Mit Hilfe der OSZE? Woher kommen die Vorwürfe des Wahlbetrugs in Russland?

Das EU-Parlament könnte am Mittwoch entscheiden, die bevorstehenden Parlamentswahlen in Russland nicht anzuerkennen, wenn es Fälschungsvorwürfe gibt.

Mit Hilfe der OSZE? Woher kommen die Vorwürfe des Wahlbetrugs in Russland?

Andrius Kubilius, litauischer Politiker, Mitglied des Europäischen Parlaments, schreibt für das EU-Parlament Berichte und Empfehlungen zur Arbeit mit Russland. Da Kubilius ein ausgewiesener Wortführer der antirussischen Politik ist, wirken seine Berichte und Vorschläge fast wie eine Kriegserklärung an Russland. Bereits im Mai forderte Kubilius in seinen Berichten unter anderem, die an diesem Wochenende stattfindenden Wahlen zum russischen Parlament nicht anzuerkennen. In seinen Berichten schreibt er wörtlich:

«die EU muss bereit sein, das Parlament Russlands nicht anzuerkennen und den Ausschluss Russlands aus internationalen Organisationen mit parlamentarischen Versammlungen zu fordern, wenn die Parlamentswahlen 2021 in Russland als gefälscht anerkannt werden»

Im Mai war war sein Bericht noch ein Entwurf, der sechs Seiten umfasst hat. Seitdem war Kubilius sehr fleißig, die derzeit letzte veröffentlichte Version seines Berichtes umfasst bereits 32 Seiten mit anti-russischen Maßnahmen, die er als Politik gegenüber Russland vorschlägt. Der Passus zur Nichtanerkennung der Wahl ist darin unverändert geblieben.

Am Mittwoch dem 15. September, also nur wenige Tage vor der Wahl in Russland, wird sein Bericht dem EU-Parlament zur Diskussion vorgelegt.
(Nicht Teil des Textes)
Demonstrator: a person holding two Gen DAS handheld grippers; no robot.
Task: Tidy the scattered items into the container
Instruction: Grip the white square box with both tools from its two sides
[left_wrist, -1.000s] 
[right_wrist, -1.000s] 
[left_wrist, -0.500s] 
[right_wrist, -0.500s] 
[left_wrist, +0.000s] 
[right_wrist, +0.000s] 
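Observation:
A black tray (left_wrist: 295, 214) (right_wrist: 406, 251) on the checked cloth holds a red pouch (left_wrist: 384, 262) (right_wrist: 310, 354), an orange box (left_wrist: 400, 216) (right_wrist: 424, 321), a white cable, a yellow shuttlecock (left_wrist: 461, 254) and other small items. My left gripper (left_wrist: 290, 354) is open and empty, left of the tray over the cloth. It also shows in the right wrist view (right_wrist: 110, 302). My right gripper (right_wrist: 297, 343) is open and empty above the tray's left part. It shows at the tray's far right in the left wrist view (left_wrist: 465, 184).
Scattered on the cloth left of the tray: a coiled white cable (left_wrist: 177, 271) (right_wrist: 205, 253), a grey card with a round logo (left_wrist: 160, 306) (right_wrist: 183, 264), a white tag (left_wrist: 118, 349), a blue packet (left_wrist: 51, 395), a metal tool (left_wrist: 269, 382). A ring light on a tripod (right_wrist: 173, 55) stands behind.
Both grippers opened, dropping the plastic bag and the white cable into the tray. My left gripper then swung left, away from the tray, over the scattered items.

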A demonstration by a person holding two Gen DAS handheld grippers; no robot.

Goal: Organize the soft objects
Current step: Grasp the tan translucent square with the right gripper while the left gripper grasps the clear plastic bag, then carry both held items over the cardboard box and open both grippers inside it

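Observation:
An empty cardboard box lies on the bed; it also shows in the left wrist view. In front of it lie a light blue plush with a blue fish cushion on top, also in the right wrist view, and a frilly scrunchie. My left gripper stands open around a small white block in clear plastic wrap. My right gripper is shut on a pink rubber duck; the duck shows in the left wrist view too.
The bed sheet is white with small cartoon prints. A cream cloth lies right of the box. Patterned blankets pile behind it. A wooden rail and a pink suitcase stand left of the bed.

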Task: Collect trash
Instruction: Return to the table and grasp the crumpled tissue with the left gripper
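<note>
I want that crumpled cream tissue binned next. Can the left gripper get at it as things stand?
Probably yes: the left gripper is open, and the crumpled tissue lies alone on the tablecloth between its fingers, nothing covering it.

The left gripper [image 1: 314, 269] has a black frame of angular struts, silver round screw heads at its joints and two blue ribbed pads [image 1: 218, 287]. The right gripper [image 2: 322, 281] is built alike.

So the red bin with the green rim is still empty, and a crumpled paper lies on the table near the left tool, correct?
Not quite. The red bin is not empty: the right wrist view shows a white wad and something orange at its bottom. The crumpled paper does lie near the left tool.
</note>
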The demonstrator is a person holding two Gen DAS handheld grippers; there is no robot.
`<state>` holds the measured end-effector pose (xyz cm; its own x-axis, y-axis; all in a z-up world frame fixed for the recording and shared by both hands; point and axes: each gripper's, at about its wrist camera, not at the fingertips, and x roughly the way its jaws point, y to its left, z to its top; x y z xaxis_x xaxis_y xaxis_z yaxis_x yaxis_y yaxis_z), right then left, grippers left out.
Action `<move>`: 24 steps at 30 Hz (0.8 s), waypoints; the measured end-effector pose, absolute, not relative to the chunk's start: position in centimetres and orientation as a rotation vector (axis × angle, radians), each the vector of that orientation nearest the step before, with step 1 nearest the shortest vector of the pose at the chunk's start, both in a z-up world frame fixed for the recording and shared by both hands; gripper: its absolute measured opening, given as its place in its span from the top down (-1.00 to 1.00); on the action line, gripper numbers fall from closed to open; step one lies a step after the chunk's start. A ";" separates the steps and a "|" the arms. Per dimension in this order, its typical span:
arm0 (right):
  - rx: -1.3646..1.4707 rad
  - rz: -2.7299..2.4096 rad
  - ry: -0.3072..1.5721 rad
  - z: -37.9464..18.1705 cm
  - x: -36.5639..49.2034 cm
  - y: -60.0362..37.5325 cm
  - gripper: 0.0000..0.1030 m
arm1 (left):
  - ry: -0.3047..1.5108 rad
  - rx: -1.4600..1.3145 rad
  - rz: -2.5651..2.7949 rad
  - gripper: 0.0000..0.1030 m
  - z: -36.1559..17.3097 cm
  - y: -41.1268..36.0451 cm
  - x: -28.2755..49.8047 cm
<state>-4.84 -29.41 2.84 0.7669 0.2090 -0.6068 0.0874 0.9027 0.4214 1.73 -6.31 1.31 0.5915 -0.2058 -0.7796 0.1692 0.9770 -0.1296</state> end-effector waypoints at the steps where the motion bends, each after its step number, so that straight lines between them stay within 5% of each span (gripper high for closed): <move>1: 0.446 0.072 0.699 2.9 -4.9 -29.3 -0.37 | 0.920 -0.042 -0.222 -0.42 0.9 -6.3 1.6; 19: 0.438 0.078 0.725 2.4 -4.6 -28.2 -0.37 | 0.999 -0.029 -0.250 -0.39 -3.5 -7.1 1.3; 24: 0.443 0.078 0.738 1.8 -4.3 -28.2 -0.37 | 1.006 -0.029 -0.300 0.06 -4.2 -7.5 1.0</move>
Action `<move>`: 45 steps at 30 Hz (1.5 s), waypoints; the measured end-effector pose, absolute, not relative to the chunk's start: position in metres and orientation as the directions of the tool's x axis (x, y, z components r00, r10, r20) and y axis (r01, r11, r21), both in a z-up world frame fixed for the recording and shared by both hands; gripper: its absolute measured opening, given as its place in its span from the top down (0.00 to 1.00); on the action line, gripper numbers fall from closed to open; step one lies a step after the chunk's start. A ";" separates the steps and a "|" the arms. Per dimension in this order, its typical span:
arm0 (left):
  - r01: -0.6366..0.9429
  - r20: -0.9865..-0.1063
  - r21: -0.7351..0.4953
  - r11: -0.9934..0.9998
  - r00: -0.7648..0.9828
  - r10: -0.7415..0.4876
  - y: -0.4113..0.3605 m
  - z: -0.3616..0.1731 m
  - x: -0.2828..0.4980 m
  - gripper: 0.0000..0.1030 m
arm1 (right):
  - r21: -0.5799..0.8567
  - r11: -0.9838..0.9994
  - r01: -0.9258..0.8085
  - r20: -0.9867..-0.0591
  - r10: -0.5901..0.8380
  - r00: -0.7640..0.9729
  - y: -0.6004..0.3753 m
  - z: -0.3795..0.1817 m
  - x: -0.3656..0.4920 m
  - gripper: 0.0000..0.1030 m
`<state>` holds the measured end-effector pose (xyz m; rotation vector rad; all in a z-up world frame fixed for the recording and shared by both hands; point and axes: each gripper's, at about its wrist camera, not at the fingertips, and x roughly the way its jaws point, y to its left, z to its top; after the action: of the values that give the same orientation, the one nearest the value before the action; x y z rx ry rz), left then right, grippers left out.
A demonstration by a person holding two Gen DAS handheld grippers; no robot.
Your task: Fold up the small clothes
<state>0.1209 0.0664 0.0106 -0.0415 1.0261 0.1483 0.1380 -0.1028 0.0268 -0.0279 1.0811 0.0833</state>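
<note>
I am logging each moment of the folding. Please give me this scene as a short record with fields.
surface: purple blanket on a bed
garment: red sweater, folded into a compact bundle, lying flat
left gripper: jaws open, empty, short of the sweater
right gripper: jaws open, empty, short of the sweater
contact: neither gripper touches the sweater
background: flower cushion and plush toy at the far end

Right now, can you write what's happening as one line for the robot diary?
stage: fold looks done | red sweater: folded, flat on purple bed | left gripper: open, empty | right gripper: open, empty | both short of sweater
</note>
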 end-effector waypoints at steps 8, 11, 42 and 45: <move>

Die OSZE als Instrument der westlichen Politik

Die OSZE ist keine neutrale Organisation mehr, da die überwiegende Mehrheit der Mitgliedsstaaten zur EU und zur NATO gehören. Daher ist die OSZE durch die Mehrheit ihrer westlichen Mitgliedsstaaten zu einem Instrument der westlichen Politik geworden. Das ist keine unbelegte Behauptung, das lässt sich an konkreten Ereignissen belegen.

So hat die OSZE, oder besser gesagt, das Office for Democratic Institutions and Human Rights (ODIHR), welches die für Wahlbeobachtungen zuständige Institution der OSZE ist, es zum Beispiel abgelehnt, 2020 die Wahlen in Belarus zu beobachten. Die OSZE hatte also keine eigenen Informationen über die Wahl, hat aber trotzdem im November 2020 gefordert, die Wahlen nicht anzuerkennen. Dabei hat sich die OSZE auf Beobachter der vom Westen finanzierten NGO Golos berufen, auf die wir hier später noch näher eingehen.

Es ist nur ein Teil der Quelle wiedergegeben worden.